**ABOUT THIS EXERCISE:** With the pictures removed, write out the data below exactly.

(DATASET EXCERPT Opens)

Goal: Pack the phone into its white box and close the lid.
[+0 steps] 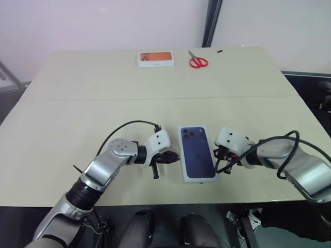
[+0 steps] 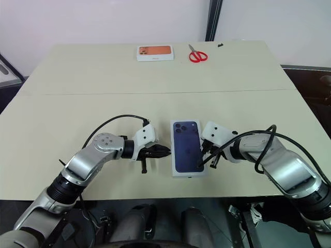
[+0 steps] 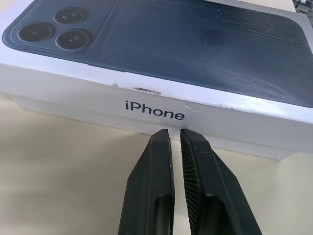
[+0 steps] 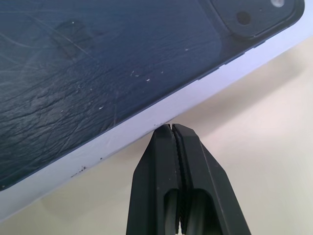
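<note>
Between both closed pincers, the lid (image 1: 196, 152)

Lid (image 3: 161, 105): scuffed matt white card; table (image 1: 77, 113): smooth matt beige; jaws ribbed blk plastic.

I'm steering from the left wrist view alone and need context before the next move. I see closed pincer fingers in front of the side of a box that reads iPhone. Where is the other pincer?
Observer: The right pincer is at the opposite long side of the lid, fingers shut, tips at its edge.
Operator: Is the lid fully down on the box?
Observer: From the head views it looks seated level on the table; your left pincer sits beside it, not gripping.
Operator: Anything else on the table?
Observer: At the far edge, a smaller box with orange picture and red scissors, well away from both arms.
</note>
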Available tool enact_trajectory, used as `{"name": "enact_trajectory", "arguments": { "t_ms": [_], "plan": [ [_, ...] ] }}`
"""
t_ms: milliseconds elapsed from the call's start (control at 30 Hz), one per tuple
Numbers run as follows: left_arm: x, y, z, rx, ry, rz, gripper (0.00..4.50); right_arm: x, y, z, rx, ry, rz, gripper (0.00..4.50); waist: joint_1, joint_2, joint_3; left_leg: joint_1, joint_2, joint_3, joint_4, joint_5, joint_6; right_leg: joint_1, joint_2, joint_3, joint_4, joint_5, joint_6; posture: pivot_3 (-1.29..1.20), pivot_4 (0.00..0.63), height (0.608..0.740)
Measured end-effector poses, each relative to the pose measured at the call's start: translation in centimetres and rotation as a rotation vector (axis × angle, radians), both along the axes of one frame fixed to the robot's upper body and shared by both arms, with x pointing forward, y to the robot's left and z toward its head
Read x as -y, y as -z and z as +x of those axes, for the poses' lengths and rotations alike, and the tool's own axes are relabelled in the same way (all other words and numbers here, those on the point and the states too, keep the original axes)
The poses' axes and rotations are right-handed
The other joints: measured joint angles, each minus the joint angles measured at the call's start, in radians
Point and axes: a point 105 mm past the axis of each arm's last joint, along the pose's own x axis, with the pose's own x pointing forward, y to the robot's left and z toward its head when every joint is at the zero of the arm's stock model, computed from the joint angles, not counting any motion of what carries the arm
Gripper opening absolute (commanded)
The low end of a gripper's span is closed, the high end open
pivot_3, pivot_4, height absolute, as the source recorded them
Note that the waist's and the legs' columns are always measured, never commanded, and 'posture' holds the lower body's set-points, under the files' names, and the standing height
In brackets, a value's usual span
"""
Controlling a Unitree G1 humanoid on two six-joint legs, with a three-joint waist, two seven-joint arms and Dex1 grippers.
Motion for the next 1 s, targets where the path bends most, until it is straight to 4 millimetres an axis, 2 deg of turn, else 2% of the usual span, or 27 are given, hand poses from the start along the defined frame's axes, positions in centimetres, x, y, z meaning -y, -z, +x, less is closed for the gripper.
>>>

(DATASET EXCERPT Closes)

**PROBLEM SOLUTION:**
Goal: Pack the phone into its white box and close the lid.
[+0 steps] 
[+0 steps] 
[+0 steps] 
[+0 steps] 
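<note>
Between both closed pincers, the lid (image 1: 196, 152)

Lid (image 3: 161, 105): scuffed matt white card; table (image 1: 77, 113): smooth matt beige; jaws ribbed blk plastic.

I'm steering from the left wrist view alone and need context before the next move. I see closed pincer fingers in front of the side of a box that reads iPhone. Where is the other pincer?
Observer: The right pincer is at the opposite long side of the lid, fingers shut, tips at its edge.
Operator: Is the lid fully down on the box?
Observer: From the head views it looks seated level on the table; your left pincer sits beside it, not gripping.
Operator: Anything else on the table?
Observer: At the far edge, a smaller box with orange picture and red scissors, well away from both arms.
</note>
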Available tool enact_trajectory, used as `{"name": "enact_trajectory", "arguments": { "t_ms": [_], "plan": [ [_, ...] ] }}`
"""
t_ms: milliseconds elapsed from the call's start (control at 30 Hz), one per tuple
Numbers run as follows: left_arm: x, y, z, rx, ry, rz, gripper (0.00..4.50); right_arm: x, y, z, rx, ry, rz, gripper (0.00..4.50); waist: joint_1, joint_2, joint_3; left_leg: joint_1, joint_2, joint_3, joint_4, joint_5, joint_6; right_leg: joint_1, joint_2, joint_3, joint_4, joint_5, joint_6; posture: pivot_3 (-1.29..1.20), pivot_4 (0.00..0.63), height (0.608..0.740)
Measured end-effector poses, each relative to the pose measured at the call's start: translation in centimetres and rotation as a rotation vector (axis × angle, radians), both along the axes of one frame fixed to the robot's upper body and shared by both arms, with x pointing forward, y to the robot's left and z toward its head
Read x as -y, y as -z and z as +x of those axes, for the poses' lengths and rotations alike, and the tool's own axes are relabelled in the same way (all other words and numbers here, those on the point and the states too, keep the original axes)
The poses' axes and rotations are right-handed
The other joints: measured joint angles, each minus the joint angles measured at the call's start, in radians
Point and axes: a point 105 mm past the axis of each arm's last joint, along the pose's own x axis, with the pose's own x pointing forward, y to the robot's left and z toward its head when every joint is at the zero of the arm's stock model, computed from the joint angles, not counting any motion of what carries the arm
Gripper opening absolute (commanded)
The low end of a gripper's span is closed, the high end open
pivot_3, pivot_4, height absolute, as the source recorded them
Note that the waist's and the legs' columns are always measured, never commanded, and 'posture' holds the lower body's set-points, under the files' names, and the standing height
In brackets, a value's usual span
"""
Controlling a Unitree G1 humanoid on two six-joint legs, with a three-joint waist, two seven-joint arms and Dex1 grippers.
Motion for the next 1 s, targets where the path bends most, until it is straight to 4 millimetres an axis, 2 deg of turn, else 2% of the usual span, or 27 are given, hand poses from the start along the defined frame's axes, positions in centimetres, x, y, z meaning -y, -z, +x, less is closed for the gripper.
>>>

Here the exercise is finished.